A certain Apollo 17 moon rock has had quite the mission over these past few years.
The rock is from the 1972 Apollo 17 landing and has been preserved in order to honor and celebrate the last U.S. manned mission to the moon. The Apollo 17 mission included astronauts like Harrison Schmitt, Ronald Evans, and Gene Cernan.
A Garage Sale Moon Rock
Here’s a bit of a recap on the tiresome journey of the moon rock. The rock started out, obviously, on the moon. From there, it was brought back to the U.S. and gifted to the state of Louisiana. Somewhere along the way, the moon rock went missing. It’s not clear how or when it did so.
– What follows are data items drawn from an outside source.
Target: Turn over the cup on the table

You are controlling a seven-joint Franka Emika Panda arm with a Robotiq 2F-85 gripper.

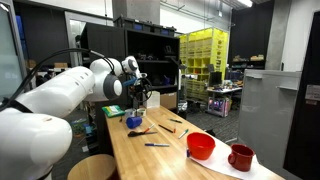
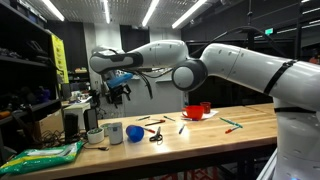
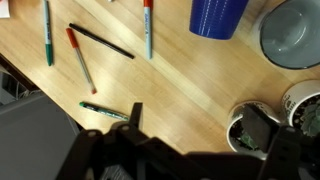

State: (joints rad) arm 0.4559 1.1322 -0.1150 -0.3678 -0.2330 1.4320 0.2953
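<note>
The small blue cup (image 1: 134, 121) stands on the light wood table (image 1: 170, 150) near its far end. It also shows in the other exterior view (image 2: 134, 132) and at the top edge of the wrist view (image 3: 218, 15), partly cut off. I cannot tell which way up it is. My gripper (image 1: 140, 93) hangs above the table, higher than the cup and apart from it, as both exterior views show (image 2: 115, 92). In the wrist view its fingers (image 3: 215, 128) are spread and hold nothing.
Several pens and markers (image 3: 80, 60) lie on the wood. A grey bowl (image 3: 292, 30) and white containers (image 3: 255, 125) stand beside the cup. A red bowl (image 1: 200, 146) and a dark red mug (image 1: 240, 157) sit at the other end. A green bag (image 2: 40, 155) lies at the table's end.
</note>
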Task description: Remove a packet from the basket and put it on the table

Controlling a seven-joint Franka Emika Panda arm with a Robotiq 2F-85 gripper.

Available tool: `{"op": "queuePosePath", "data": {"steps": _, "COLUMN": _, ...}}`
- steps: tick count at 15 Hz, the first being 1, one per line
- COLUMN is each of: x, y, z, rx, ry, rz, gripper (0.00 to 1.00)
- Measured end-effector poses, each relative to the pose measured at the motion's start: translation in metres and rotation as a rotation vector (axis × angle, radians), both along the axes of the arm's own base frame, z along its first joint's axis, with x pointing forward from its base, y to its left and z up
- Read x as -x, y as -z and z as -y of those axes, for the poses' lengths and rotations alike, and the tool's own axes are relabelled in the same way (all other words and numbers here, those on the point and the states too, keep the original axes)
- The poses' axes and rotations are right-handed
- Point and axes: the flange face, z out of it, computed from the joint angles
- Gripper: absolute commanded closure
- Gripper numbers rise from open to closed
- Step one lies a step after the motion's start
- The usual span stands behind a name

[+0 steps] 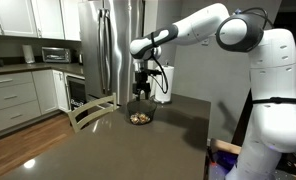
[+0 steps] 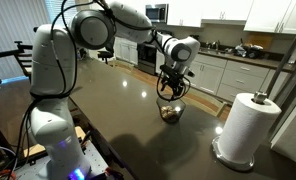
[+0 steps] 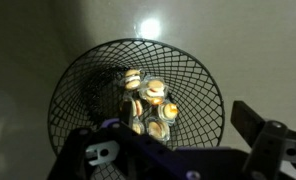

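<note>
Smooth, dark grey-brown and matte, the table [image 2: 108, 125] carries the whole job. As far as I can judge, none of it is done yet, since no packet lies on the bare top. The packet [image 3: 155, 90] sits with several like it, small lumpy tan-orange blobs heaped at the centre of the basket [image 3: 83, 80]. The wrist view shows the basket as a round bowl of thin black wire mesh, with the tabletop visible through it. Straight above the basket hangs the gripper [image 3: 178, 142], its dark fingers [image 3: 273, 140] spread wide apart and holding nothing. Both exterior views put it clear of the rim. What is left is the descent, the pinch on one packet, the lift and the set-down beside the basket. Well apart from the basket, near the table's edge, stands a white paper-towel roll [image 2: 246, 125], a soft upright cylinder on a round base.
</note>
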Motion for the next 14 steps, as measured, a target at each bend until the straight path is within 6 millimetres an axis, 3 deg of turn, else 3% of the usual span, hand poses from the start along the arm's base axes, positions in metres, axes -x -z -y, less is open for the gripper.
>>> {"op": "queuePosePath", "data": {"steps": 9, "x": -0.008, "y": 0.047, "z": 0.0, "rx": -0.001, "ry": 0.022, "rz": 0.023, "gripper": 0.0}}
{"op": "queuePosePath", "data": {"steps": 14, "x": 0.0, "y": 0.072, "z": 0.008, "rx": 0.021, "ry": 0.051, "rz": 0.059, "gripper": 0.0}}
The Apollo 17 moon rock is encased inside of a ball and has a descriptive wooden plaque that showcases the state’s flag, amongst other inscriptions.
Somehow, this notable piece of U.S. history and evidence of space exploration ended up at a Florida garage sale. According to ABC News, the man who discovered the Apollo 17 rock said he found it at a garage sale sometime over the past 15 years. That means someone was willingly getting rid of something not only rare but clearly historic.
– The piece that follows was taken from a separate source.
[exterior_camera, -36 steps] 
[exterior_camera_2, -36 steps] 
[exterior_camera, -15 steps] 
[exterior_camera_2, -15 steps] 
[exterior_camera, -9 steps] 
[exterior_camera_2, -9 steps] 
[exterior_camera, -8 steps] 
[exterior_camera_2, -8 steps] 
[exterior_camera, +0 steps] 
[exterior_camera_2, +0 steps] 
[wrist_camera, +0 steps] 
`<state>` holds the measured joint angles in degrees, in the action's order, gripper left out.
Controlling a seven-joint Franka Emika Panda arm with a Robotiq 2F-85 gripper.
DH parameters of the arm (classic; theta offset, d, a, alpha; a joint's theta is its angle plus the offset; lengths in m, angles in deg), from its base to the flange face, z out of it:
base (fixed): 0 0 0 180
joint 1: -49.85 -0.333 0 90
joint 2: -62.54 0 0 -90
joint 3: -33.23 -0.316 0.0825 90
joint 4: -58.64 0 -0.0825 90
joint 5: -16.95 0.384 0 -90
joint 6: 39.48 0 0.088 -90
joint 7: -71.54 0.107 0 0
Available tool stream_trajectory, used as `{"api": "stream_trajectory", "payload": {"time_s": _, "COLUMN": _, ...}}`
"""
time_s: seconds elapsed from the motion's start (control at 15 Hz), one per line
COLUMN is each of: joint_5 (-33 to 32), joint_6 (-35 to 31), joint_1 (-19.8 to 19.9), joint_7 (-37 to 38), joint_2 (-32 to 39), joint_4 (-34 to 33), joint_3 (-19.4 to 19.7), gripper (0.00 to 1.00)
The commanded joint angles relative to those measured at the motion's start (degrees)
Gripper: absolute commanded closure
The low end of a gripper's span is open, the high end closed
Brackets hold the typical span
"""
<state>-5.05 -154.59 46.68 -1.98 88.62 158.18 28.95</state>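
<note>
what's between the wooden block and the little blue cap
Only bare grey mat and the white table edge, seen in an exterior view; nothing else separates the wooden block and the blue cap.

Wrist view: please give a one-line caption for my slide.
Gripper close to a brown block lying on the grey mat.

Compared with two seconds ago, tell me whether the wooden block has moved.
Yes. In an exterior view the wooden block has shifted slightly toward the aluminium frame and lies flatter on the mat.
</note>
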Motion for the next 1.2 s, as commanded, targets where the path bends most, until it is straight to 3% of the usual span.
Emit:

As it turns out, the man was looking to gather up old wooden plaques. The goal was to use the wood to refurbish the stocks on his guns.
He found this specific rock, along with its wooden plaque, and decided to come forward with it.
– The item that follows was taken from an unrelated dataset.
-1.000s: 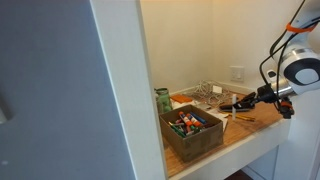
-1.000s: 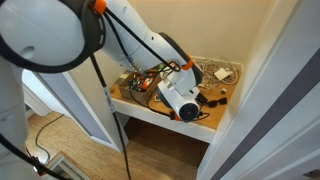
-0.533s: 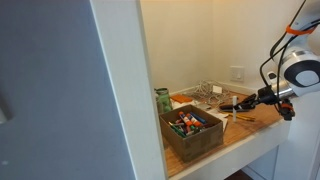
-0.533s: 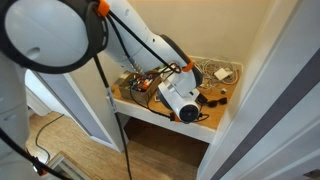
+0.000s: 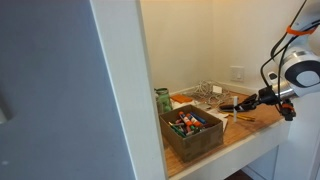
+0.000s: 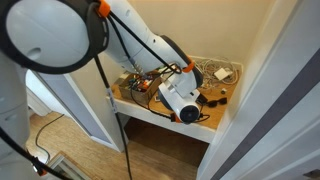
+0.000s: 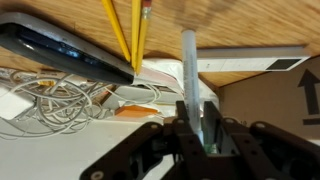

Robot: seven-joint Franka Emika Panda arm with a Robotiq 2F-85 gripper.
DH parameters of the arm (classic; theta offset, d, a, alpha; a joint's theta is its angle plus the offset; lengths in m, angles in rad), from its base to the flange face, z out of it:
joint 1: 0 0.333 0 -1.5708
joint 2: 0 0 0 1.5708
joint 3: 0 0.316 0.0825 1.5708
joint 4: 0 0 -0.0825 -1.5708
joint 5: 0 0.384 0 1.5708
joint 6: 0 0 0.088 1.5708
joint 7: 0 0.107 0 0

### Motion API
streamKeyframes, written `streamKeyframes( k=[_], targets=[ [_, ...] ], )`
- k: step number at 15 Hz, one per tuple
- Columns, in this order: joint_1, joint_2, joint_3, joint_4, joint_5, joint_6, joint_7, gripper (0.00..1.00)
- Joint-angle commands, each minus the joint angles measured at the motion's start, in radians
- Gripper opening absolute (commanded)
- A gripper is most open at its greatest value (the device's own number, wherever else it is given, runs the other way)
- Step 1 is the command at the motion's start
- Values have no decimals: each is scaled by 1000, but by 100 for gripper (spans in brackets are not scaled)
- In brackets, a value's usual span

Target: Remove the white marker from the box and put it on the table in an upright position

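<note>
In the wrist view my gripper (image 7: 196, 118) is shut on the white marker (image 7: 189, 65), which sticks out past the fingertips over the wooden table (image 7: 230, 25). A corner of the brown box (image 7: 275, 100) shows at the right. In an exterior view the box (image 5: 200, 140) stands at the table's (image 5: 255, 125) front with red, orange and dark markers inside, and the gripper (image 5: 229, 105) is low over the table beside and behind it. In an exterior view the gripper (image 6: 212, 98) is over the table (image 6: 152, 110), partly hidden by the arm.
A clear wire rack (image 5: 205, 92) and a green container (image 5: 162, 99) stand behind the box. Yellow pencils (image 7: 130, 35), a dark flat object (image 7: 60, 50) and white cables (image 7: 45, 95) lie near the gripper. Walls close in the alcove on three sides.
</note>
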Motion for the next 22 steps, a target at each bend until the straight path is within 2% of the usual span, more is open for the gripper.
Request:
streamKeyframes(
  k=[1,5,9,10,12,13,19,22],
  targets=[
    [3,10,-12,9,20,-21,-27,55],
    [3,8,-14,7,20,-20,-32,83],
    [4,7,-15,5,19,-17,-37,85],
    [5,5,-15,4,20,-15,-38,82],
    [8,-1,-17,-1,17,-5,-39,85],
    [14,-9,-21,-9,2,13,-26,96],
    [40,-61,-31,-58,-33,142,25,100],
    [64,-108,-25,-101,-89,226,104,100]
  ],
)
“I can’t even tell you how long I owned it for. I’m not even sure how much I paid for it. I buy plaques because I take the wood from the plaques and I send it over to my gunstock guy and he makes grips for my Colts and so forth,” the man said to CollectSPACE.
History Behind Apollo 17 Moon Rock
As of now, the moon rock will likely have a pretty long pause in its travels. It is now at the Louisiana State Museum, safe and secured, as officials look to check its authenticity. The item came back home last year. The museum is now sharing the good news with the public.
This moon rock does include the original plaque. The artifact has the names of all the astronauts on the mission and the Louisiana state flag. It also says, “This fragment is a portion of a rock from Taurus Littrow Valley of the Moon. It was part of a larger rock composed of many particles of different shapes and sizes, a symbol of the unity of human endeavor and mankind’s hope for a future of peace and harmony.”
During the 1970s, when space exploration reached a peak, lunar fragments were not uncommon. This moon rock is among hundreds that were given to different states, territories, or other nations at the time. The Richard Nixon administration gifted the rocks.
There are even samples out there from the infamous Apollo 11 crew, including Neil Armstrong. Several of these samples mysteriously went missing years later.
It all goes to show — one man’s junk placed out at a garage sale is another country’s beloved moon rock that was missing for years.